Loki in Production: Labels, Per-Stream Retention, and the LogQL Alerts We Run

Open Table of Contents

Where We Left Off
The Label Set We Actually Run
Per-Stream Retention: 14 Rules That Earn Their Keep
LogQL Alerts We Actually Rely On
The Ingestion-Rate Gotcha That Bit Us Early
Structured Metadata for High-Cardinality Fields
On Multi-Tenancy: We Don’t Use It
Wrapping Up

Where We Left Off

Last article we deployed Loki in SimpleScalable mode — three write pods, three read pods, two backend pods, all writing to Nutanix Objects via the S3 API. That’s the deployment. This article is the operating manual.

The choices that matter for the people using Loki — what to put in a label, what to leave out, how long to keep what, how to write a query that finishes — happen here, in the values that the deployed pods read. Get them right and Loki is invisible. Get them wrong and you’re either losing data, paging the on-call for noise, or paying for storage you don’t need.

The Label Set We Actually Run

Loki indexes labels, not log contents. Every unique combination of label values creates a stream. Streams are what the ingesters hold in memory and what the index points at. Too many streams and your write path runs out of memory; too few and your queries can’t find anything without a brute-force scan.

Our cap is max_global_streams_per_user: 50000. Right now we’re at about 16,000 — comfortably under, with headroom for the Windows fleet onboarding wave that’s projected to push us to roughly 25k.

The label set we run, grouped by source:

Pod logs (from `loki.source.kubernetes`)

Label	Cardinality	Source
`namespace`	low (~30)	`__meta_kubernetes_namespace`
`pod`	medium (changes on restart)	`__meta_kubernetes_pod_name`
`container`	low	`__meta_kubernetes_pod_container_name`
`node`	low (number of K8s nodes)	`__meta_kubernetes_pod_node_name`
`app`	low (number of distinct apps)	`__meta_kubernetes_pod_label_app_kubernetes_io_name`
`source`	constant	static label, “kubernetes”
`job`	constant	”loki.source.kubernetes.pod_logs”
`cluster`	low	external label, “conveyor-platform”
`dc`	low	external label, “east” or “west”

pod is the highest-cardinality label here because pod names change every time a Deployment rolls out (my-app-5f8b9c-x7d2k → my-app-5f8b9c-q4l9p).
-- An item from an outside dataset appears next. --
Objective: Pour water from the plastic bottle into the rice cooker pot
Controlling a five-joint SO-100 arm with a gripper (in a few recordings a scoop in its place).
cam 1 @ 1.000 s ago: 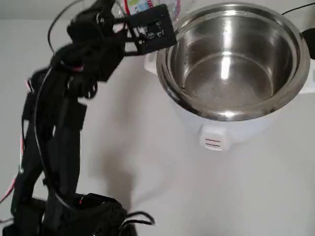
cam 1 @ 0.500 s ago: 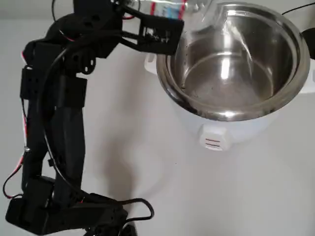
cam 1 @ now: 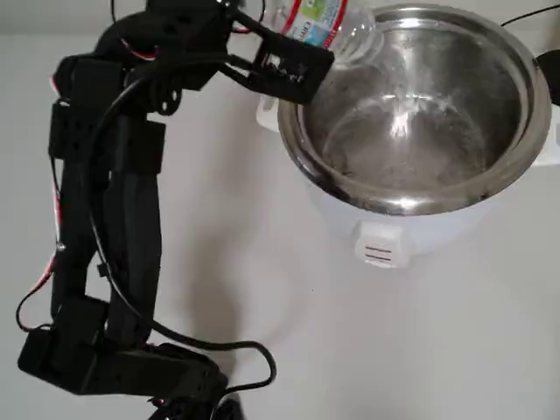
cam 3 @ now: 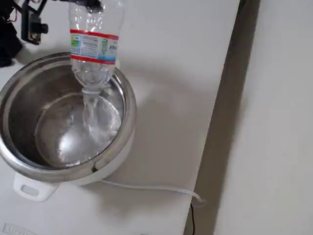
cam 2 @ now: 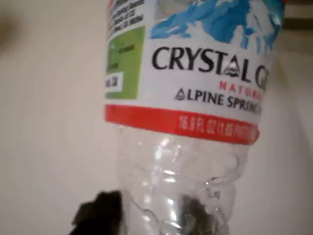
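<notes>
The plastic bottle (cam 3: 93, 44) hangs nearly upside down, mouth over the rice cooker pot (cam 3: 128, 107). A thin stream of water (cam 3: 90, 110) falls from its mouth onto the steel bottom. From overhead, the bottle (cam 1: 317, 22) leans over the pot's (cam 1: 402, 203) far left rim, and the water (cam 1: 394, 131) inside looks rippled. My gripper (cam 1: 280, 35) is shut on the bottle's base end, seen at the top edge of the fixed view (cam 3: 87, 4). The wrist view has the bottle's label (cam 2: 195, 73) close up, with a dark fingertip (cam 2: 98, 215) at the bottom.
The white cooker body has a front switch (cam 1: 378, 254) and a side handle (cam 3: 29, 188). A white cord (cam 3: 151, 187) runs from it toward the table's right edge (cam 3: 220, 122). A black cable (cam 1: 525, 13) lies at the top right. My black arm (cam 1: 105, 219) fills the left side.
My gripper swung right and tipped the bottle further, so its neck now reaches over the pot rim. The pot's bottom has gone from smooth to rippled with water.
</notes>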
The chunks for an old pod become inactive once the pod is gone, and the compactor reclaims them on the standard schedule. Day-to-day, it works.

Kube-audit (from the API server log file)

Label	Cardinality	Source
`job`	constant	”kube-audit”
`source`	constant	”audit”
`verb`	low (get, list, create, update, patch, delete, watch)	parsed from JSON
`user`	medium	parsed from JSON `user.username`
`resource`	medium	parsed from JSON `objectRef.resource`
`audit_ns`	low	parsed from JSON `objectRef.namespace`
`status_code`	very low (HTTP codes)	parsed from JSON `responseStatus.code`
`audit_level`	very low (Request, RequestResponse, etc.)	parsed from JSON `level`

The CRD/lease/self-subject-review filter (covered in the Alloy production post) keeps the audit volume sane. Everything that survives the filter is genuinely useful for security alerting.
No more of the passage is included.